**Work to be completed**
Repeat the data below in full and exactly.

(Data extract)

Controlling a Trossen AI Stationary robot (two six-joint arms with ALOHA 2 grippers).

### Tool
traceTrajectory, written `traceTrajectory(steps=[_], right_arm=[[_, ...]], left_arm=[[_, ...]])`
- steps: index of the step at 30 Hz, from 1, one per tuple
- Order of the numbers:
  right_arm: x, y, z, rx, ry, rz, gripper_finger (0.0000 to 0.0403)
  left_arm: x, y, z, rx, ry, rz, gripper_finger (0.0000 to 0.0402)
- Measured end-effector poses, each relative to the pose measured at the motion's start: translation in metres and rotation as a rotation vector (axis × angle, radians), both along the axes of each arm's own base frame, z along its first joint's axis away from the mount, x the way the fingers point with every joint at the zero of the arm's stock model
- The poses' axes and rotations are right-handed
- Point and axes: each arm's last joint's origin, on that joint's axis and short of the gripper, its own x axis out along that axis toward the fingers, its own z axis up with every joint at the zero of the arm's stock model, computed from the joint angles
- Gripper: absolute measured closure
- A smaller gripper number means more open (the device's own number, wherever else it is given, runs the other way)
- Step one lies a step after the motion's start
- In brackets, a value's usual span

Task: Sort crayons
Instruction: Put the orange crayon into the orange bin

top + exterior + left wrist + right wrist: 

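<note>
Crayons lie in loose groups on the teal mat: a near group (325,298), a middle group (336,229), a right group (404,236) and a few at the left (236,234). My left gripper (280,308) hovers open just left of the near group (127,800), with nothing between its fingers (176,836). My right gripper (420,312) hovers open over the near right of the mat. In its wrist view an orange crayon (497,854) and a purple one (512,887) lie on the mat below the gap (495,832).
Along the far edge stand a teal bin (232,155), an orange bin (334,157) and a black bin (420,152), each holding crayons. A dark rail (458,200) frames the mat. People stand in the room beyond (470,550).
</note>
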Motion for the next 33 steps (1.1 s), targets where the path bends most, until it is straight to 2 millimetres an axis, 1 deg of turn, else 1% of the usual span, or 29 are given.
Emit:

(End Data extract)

**Answer for the task**
Controlling a Trossen AI Stationary robot (two six-joint arms with ALOHA 2 grippers).

### Tool
traceTrajectory, written `traceTrajectory(steps=[_], right_arm=[[_, ...]], left_arm=[[_, ...]])`
- steps: index of the step at 30 Hz, from 1, one per tuple
- Order of the numbers:
  right_arm: x, y, z, rx, ry, rz, gripper_finger (0.0000 to 0.0403)
  left_arm: x, y, z, rx, ry, rz, gripper_finger (0.0000 to 0.0402)
- Measured end-effector poses, each relative to the pose measured at the motion's start: translation in metres and rotation as a rotation vector (axis × angle, radians), both along the axes of each arm's own base frame, z along its first joint's axis away from the mount, x the way the fingers point with every joint at the zero of the arm's stock model
- The poses' axes and rotations are right-handed
- Point and axes: each arm's last joint's origin, on that joint's axis and short of the gripper, its own x axis out along that axis toward the fingers, its own z axis up with every joint at the zero of the arm's stock model, computed from the joint angles
- Gripper: absolute measured closure
- A smaller gripper number means more open (the device's own number, wherever else it is given, runs the other way)
- Step one lies a step after the motion's start
- In brackets, a value's usual span

Task: Sort crayons
Instruction: Put the orange crayon into the orange bin

top + exterior + left wrist + right wrist: 

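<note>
Crayons lie in loose groups on the teal mat: a near group (325,298), a middle group (336,229), a right group (404,236) and a few at the left (236,234). My left gripper (280,308) hovers open just left of the near group (127,800), with nothing between its fingers (176,836). My right gripper (420,312) hovers open over the near right of the mat. In its wrist view an orange crayon (497,854) and a purple one (512,887) lie on the mat below the gap (495,832).
Along the far edge stand a teal bin (232,155), an orange bin (334,157) and a black bin (420,152), each holding crayons. A dark rail (458,200) frames the mat. People stand in the room beyond (470,550).
</note>
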Motion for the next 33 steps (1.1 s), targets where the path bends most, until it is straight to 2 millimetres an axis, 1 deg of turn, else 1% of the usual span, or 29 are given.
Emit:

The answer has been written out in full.